Assumption-Lean Differential Variance Inference for Heterogeneous Treatment Effect Detection
Philippe A. Boileau, Hani Zaki, Gabriele Lileikyte, Niklas Nielsen, Patrick R. Lawler, Mireille E. Schnitzer

TL;DR
This paper introduces a new method for detecting heterogeneous treatment effects that remains valid even when effect modifiers are missing or measured with error, using variance contrasts and causal machine learning estimators.
Contribution
It develops doubly robust, asymptotically linear estimators for variance contrasts to test the homogeneous treatment effect assumption under data limitations.
Findings
Estimators perform well in both experimental and observational data.
Method successfully detects heterogeneity in re-analyzed clinical trials.
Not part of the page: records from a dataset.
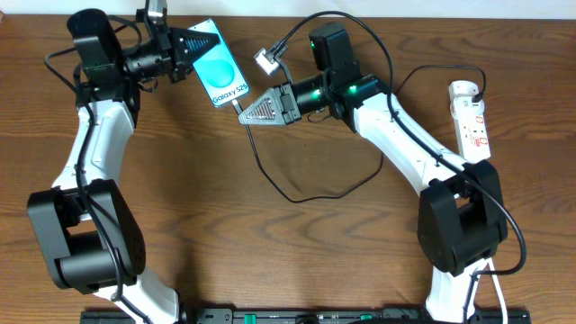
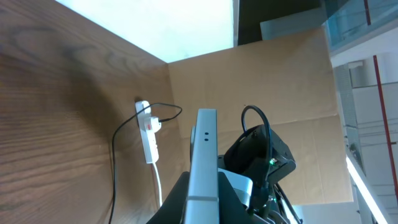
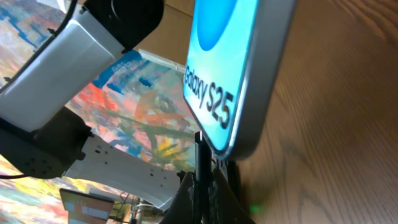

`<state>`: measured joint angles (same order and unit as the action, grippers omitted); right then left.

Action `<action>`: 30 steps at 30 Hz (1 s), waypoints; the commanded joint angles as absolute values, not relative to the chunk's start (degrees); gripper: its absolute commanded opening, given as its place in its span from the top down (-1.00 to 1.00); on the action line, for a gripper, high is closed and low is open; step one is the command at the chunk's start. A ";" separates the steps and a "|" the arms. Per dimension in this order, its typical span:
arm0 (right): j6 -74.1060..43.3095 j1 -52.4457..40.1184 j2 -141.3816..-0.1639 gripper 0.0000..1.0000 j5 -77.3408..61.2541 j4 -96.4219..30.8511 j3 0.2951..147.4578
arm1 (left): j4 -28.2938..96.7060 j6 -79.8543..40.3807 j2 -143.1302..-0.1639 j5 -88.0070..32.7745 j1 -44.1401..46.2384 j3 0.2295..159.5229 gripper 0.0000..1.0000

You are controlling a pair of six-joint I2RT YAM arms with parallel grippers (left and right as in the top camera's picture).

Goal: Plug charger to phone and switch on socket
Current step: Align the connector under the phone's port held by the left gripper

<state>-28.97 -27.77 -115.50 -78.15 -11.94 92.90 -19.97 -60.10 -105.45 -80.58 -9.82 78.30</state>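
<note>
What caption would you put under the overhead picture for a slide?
Left gripper steadies the phone; right gripper holds the charger plug at its lower end; power strip lies at right.

Phone [image 3: 231, 74] scrn: "Galaxy S25" (dark txt).

Lower middle of the counter [image 1: 270, 270] is wide open. Upper middle's cramped: left end effector [image 1: 212, 41] and right end effector [image 1: 244, 112] flank the phone [image 1: 225, 81], charger cable [image 1: 290, 198] loops through the centre, socket [image 1: 470, 117] hugs the right edge.
</note>
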 commanded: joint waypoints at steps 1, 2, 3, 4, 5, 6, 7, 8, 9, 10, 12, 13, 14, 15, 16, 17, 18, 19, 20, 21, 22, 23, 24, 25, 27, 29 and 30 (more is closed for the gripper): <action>-33.45 -28.18 -115.42 0.97 -78.15 -9.28 93.03 | -20.36 -60.07 -105.12 -83.18 -9.76 78.96 0.85; -33.95 -28.18 -115.42 0.97 -78.15 -8.69 93.03 | -20.36 -60.07 -105.12 -83.20 -9.76 78.96 0.85; -34.50 -28.18 -115.42 0.97 -78.13 -8.47 93.03 | -20.36 -60.07 -105.12 -83.18 -9.76 78.96 0.85; -34.68 -28.18 -115.42 0.97 -78.13 -8.49 93.03 | -20.36 -60.10 -105.12 -83.18 -9.76 78.96 0.85; -34.68 -28.18 -115.42 0.97 -78.13 -8.54 93.03 | -20.36 -60.07 -105.12 -83.18 -9.76 78.96 0.85; -34.70 -28.18 -115.42 0.97 -78.13 -8.54 93.03 | -20.36 -60.07 -105.12 -83.18 -9.76 78.96 0.86; -34.70 -28.18 -115.42 0.97 -78.13 -8.54 93.03 | -20.34 -60.07 -105.12 -83.18 -9.76 78.98 0.85; -34.70 -28.18 -115.44 0.97 -78.13 -8.54 93.01 | -20.34 -60.10 -105.12 -83.20 -9.76 78.96 0.85; -34.72 -28.18 -115.44 0.97 -78.11 -8.58 93.01 | -20.34 -60.10 -105.12 -83.22 -9.76 78.96 0.85; -34.76 -28.16 -115.44 0.97 -78.11 -8.60 92.95 | -20.32 -60.12 -105.12 -83.26 -9.76 78.96 0.85; -34.76 -28.10 -115.44 0.97 -77.93 -8.60 92.73 | -20.36 -60.10 -105.12 -83.18 -9.76 78.96 0.85; -34.96 -27.94 -115.44 0.97 -77.95 -8.60 92.38 | -21.19 -60.10 -105.12 -83.18 -9.78 78.96 0.85; -35.18 -27.86 -115.44 0.97 -77.95 -8.56 92.14 | -21.63 -60.12 -105.12 -83.18 -9.78 78.96 0.85; -35.18 -27.73 -115.44 0.97 -77.95 -8.56 91.72 | -22.06 -60.12 -105.12 -83.18 -9.76 78.96 0.85; -35.18 -27.66 -115.44 0.97 -77.95 -8.51 91.35 | -22.04 -60.12 -105.12 -83.13 -9.76 78.96 0.86; -35.16 -27.51 -115.44 0.97 -77.97 -8.51 90.94 | -22.02 -60.12 -105.12 -83.11 -9.78 78.98 0.85; -35.16 -27.42 -115.44 0.97 -77.97 -8.23 90.30 | -22.04 -60.10 -105.12 -83.11 -9.76 78.98 0.85; -35.16 -27.40 -115.44 0.97 -77.97 -7.88 89.89 | -22.04 -60.12 -105.12 -83.09 -9.76 78.98 0.86; -35.38 -27.40 -115.44 0.97 -77.97 -6.66 88.97 | -22.06 -60.10 -105.12 -82.50 -9.78 78.96 0.85; -35.62 -27.38 -115.44 0.97 -77.93 -6.33 88.60 | -22.04 -60.10 -105.12 -82.13 -9.78 78.96 0.85; -36.18 -27.33 -115.44 0.97 -77.95 -5.54 87.99 | -22.06 -60.10 -105.12 -81.65 -9.78 78.98 0.86; -36.23 -27.31 -115.44 0.97 -77.95 -5.17 87.72 | -22.09 -60.07 -105.12 -81.49 -9.78 78.96 0.86; -36.23 -27.31 -115.44 0.97 -77.95 -4.80 87.50 | -22.22 -60.07 -105.12 -81.45 -9.76 78.98 0.85; -36.42 -27.31 -115.44 0.97 -77.95 -4.34 87.50 | -22.22 -60.07 -105.12 -81.47 -9.78 78.98 0.86; -37.54 -27.31 -115.44 0.97 -77.97 -3.16 87.50 | -22.24 -60.05 -105.12 -81.47 -9.78 78.96 0.85; -39.24 -27.31 -115.44 0.97 -78.00 -0.99 87.50 | -22.24 -58.85 -105.12 -81.47 -9.76 78.96 0.85; -40.51 -27.33 -115.44 0.97 -78.35 0.16 87.50 | -22.24 -58.74 -105.12 -81.45 -9.76 78.98 0.85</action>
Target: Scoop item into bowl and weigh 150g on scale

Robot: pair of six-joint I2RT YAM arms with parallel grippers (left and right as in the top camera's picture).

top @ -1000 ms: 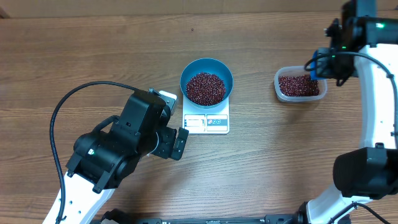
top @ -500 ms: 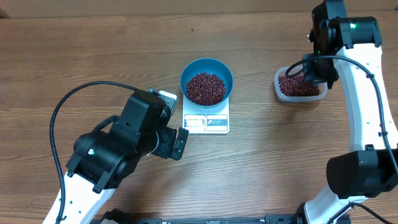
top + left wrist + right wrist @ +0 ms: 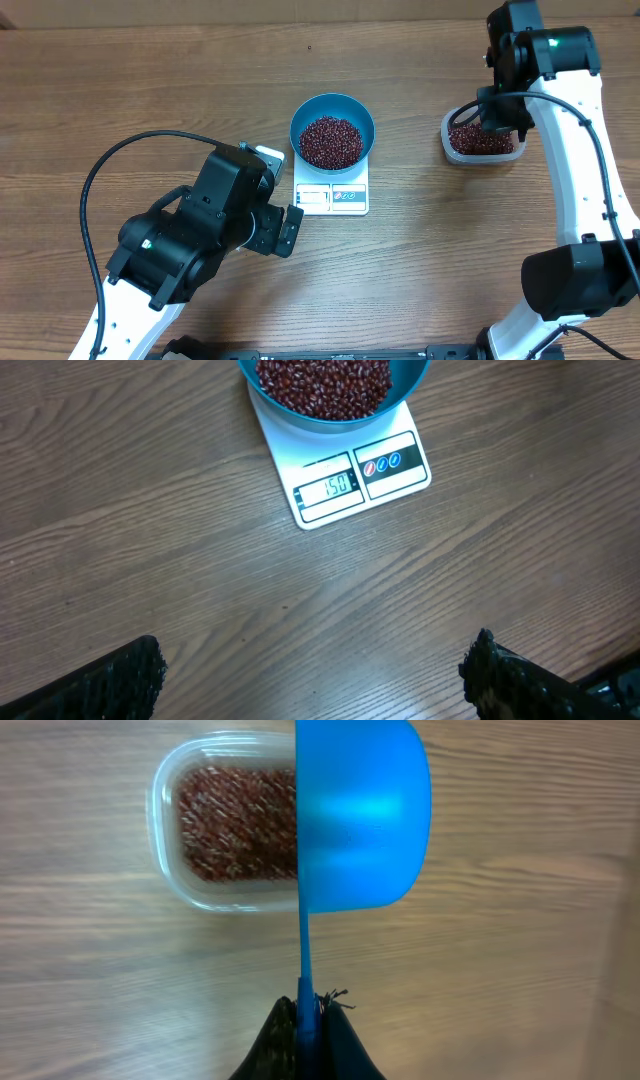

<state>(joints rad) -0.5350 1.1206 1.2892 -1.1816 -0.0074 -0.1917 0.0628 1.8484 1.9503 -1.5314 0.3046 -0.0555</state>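
My scoop [image 3: 362,815] is bright blue. The beans [image 3: 331,141] are dark red-brown, a speckled mass, in a teal-blue bowl [image 3: 368,120]. The scale [image 3: 330,198] is white, with red and blue buttons [image 3: 372,465]. The tub [image 3: 160,800] is clear, and the table [image 3: 450,250] is brown wood grain.

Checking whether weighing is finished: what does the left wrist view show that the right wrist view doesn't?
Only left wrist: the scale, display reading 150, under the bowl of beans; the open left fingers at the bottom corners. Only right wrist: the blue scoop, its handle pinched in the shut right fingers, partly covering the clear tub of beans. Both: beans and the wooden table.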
Provides a robust alternative when effect modifiers are unmeasured or mismeasured.
Abstract
The conditional average treatment effect (CATE) is frequently estimated to refute the homogeneous treatment effect assumption. Under this assumption, all units making up the population under study experience identical benefit from a given treatment. Uncovering heterogeneous treatment effects through inference about the CATE, however, requires that covariates truly modifying the treatment effect be reliably collected at baseline. CATE-based techniques will necessarily fail to detect violations when effect modifiers are omitted from the data due to, for example, resource constraints. Severe measurement error has a similar impact. To address these limitations, we prove that the homogeneous treatment effect assumption can be gauged through inference about contrasts of the potential outcomes' variances. We derive causal machine learning estimators of these contrasts and study their…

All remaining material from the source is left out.